_INFORMATION SHOWN_
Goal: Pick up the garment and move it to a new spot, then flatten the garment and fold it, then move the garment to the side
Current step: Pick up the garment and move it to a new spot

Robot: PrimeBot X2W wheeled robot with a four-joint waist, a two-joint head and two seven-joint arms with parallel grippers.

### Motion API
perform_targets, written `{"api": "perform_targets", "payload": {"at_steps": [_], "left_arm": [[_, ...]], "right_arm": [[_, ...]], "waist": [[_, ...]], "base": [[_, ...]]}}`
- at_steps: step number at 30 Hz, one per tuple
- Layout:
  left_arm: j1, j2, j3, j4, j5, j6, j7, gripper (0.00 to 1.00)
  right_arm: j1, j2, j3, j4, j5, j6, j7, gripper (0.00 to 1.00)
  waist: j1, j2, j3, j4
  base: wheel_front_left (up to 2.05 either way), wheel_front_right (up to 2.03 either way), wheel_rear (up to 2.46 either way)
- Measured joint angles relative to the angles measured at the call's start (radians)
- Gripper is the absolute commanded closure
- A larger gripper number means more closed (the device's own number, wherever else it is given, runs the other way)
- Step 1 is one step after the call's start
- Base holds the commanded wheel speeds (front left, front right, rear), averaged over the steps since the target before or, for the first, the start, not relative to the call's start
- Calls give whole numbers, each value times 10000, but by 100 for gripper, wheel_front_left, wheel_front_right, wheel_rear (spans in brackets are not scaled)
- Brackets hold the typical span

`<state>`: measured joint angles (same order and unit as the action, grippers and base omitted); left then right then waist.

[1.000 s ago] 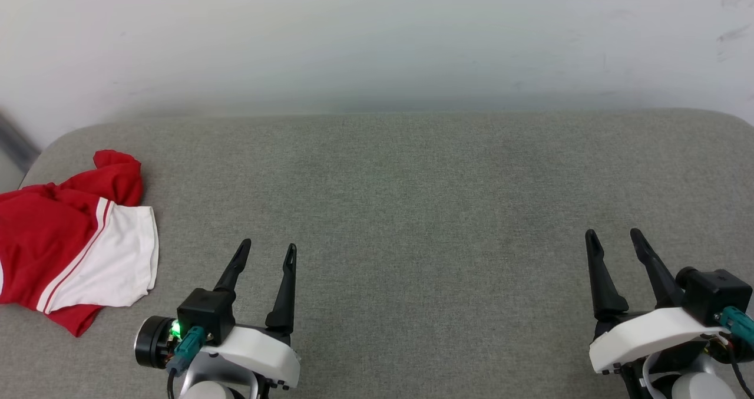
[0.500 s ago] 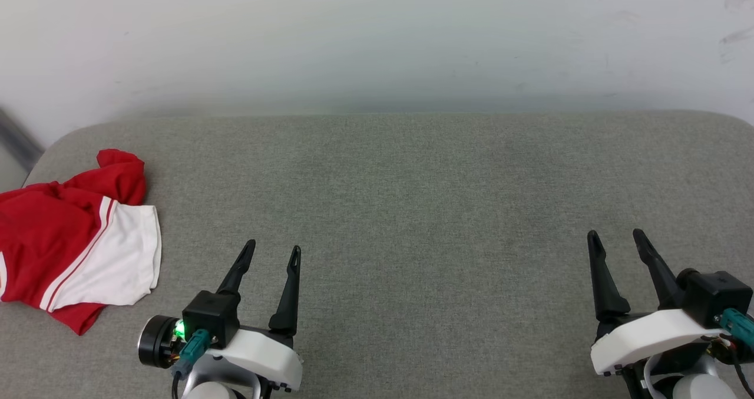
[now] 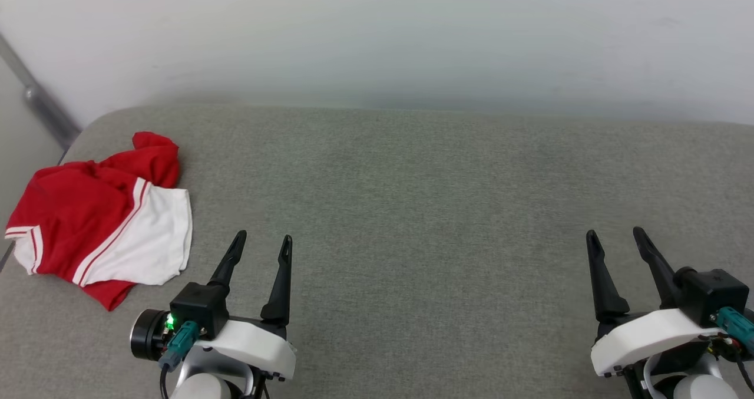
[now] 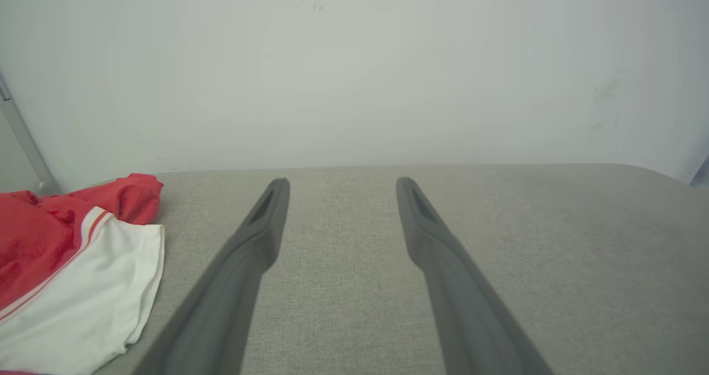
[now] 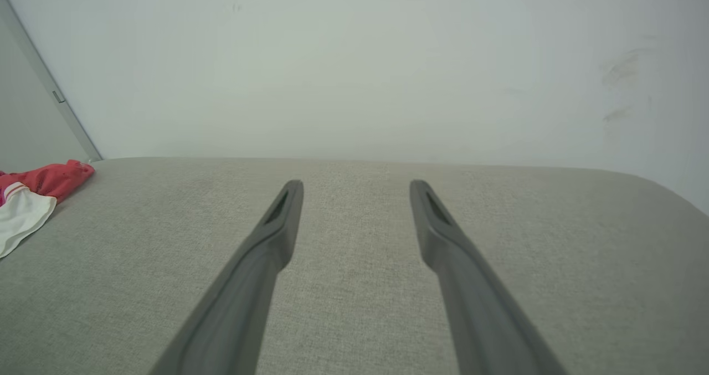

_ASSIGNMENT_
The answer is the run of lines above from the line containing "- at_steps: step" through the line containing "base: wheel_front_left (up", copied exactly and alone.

_OUTPUT FOR THIS TASK_
- at_steps: step number at 30 Hz, one per tuple
- Layout:
  left_arm: j1, j2, j3, j4, j5, j6, j7, gripper (0.00 to 1.00)
  right_arm: j1, j2, j3, j4, j5, j6, j7, gripper (0.00 to 1.00)
  waist: j1, j2, j3, j4
  base: wheel_front_left (up to 2.05 either way), wheel_front_right (up to 2.03 either way), wheel_rear (up to 2.46 either way)

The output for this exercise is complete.